Container Orchestration
Docker solved the "works on my machine" problem by packaging an application and its dependencies into a portable container. But Docker alone answers only the first question: how do I run one container reliably? In production, you are not running one container — you are running dozens or hundreds, across multiple machines, and they need to start, stop, recover from failures, scale up under load, and communicate with each other without any of that being managed by hand.
This is the container orchestration problem, and Kubernetes is the industry-standard answer to it.
The Problem Kubernetes Solves#
To understand why Kubernetes exists, picture what life looked like before it.

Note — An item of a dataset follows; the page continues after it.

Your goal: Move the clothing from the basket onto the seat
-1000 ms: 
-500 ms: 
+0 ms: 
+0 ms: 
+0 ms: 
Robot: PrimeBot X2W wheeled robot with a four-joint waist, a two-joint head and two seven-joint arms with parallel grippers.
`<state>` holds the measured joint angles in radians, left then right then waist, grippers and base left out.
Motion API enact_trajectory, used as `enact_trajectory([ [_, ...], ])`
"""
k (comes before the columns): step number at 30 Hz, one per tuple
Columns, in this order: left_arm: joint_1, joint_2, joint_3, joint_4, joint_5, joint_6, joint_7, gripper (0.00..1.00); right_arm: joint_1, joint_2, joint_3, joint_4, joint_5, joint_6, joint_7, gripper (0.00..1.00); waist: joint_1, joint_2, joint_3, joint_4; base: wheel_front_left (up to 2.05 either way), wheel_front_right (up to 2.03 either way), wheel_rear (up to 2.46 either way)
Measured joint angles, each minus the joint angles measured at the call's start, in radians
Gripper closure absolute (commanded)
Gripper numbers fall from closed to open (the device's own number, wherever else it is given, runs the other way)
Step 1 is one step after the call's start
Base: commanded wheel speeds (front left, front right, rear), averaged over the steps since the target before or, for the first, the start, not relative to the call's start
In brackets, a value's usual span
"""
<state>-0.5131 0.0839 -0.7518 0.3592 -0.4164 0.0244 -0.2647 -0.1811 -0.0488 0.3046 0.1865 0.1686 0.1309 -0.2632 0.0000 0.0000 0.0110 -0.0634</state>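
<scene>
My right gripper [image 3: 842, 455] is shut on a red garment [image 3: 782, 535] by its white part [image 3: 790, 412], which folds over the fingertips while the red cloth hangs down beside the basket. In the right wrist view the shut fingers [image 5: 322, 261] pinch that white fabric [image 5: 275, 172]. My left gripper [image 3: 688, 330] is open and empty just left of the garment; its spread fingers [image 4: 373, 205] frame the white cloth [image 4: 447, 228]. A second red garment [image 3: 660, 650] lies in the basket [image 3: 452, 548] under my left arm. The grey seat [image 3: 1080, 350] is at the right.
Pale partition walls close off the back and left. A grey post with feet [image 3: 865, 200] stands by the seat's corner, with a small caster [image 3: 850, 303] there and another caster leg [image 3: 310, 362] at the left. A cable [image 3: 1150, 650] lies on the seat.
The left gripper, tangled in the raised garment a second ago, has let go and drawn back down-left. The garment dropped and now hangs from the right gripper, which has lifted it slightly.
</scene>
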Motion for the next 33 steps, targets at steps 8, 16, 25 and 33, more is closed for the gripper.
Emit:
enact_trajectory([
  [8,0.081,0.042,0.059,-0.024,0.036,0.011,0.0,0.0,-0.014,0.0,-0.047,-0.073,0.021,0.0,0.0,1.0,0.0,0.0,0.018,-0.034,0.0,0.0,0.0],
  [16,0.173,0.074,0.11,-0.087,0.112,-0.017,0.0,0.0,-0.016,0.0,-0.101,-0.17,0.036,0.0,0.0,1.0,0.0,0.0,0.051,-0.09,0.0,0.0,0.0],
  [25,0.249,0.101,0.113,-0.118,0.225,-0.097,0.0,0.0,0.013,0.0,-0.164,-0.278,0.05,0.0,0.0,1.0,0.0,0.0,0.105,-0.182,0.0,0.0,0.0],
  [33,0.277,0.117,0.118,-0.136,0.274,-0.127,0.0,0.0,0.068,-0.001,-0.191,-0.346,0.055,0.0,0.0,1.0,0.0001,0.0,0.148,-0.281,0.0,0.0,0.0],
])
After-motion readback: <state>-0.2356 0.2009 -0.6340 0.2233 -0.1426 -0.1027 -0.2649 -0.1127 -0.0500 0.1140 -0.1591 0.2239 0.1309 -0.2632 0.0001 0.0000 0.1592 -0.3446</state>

A team has five microservices, each running as a Docker container. They have three production servers. They write shell scripts to decide which service runs on which server. When a container crashes at 2am, an alert fires and someone SSHs in to restart it. When traffic spikes, they manually docker run more copies of the API server — on whichever server happens to have spare CPU, if they remember to check. When they deploy a new version of a service, they stop the old container and start the new one, which means a few seconds of downtime. When one of the three servers dies, everything that was running on it is just gone until someone notices.
This was the reality for teams running containerized apps at scale before orchestrators existed. The work of managing the containers became a second full-time job.
| Manual Problem | What Kubernetes Does Automatically |
|---|---|
| Container crashed — needs restart | Detects failure via health checks and restarts the container automatically |
| Traffic spike — need more copies | Scales replicas up and down based on CPU, memory, or custom metrics (HPA) |
| Deploy a new version — downtime | Performs rolling updates: starts new pods before stopping old ones, zero downtime |
| Server died — all containers lost | Detects node failure and reschedules all affected containers on healthy nodes |
| Which server has spare capacity? | Scheduler finds the best-fit node automatically based on resource availability |
| Services need to discover each other | Provides built-in DNS so services find each other by name, not by IP address |
Kubernetes originated as an open-source project from Google in 2014, encoding over a decade of lessons from their internal cluster management systems (Borg and Omega). Today it is the foundation of virtually every major cloud platform's container offering: Amazon EKS, Google GKE, and Azure AKS are all managed Kubernetes.
Kubernetes Architecture#
A Kubernetes cluster is a set of machines — physical or virtual — divided into two roles: the control plane (the brain) and worker nodes (the muscle). You interact with the cluster using kubectl (the Kubernetes command-line tool), which sends your requests to the control plane. For example, kubectl apply -f deployment.yaml tells Kubernetes to create or update the resources described in that file, and kubectl get pods lists the pods currently running in the cluster. For a more interactive experience, k9s provides a terminal-based UI that lets you navigate and manage your cluster resources in real time — I highly recommend using it.
Kubernetes Cluster Architecture
The control plane manages cluster state and makes decisions. Worker nodes run the actual application containers. Every component communicates through the API server — the single front door to the cluster.
Control Plane Components#
kube-apiserver — The single entry point to the cluster. Every operation — kubectl apply, scaling decisions, health checks — is an API call to the apiserver. It is the only component that reads and writes to etcd directly.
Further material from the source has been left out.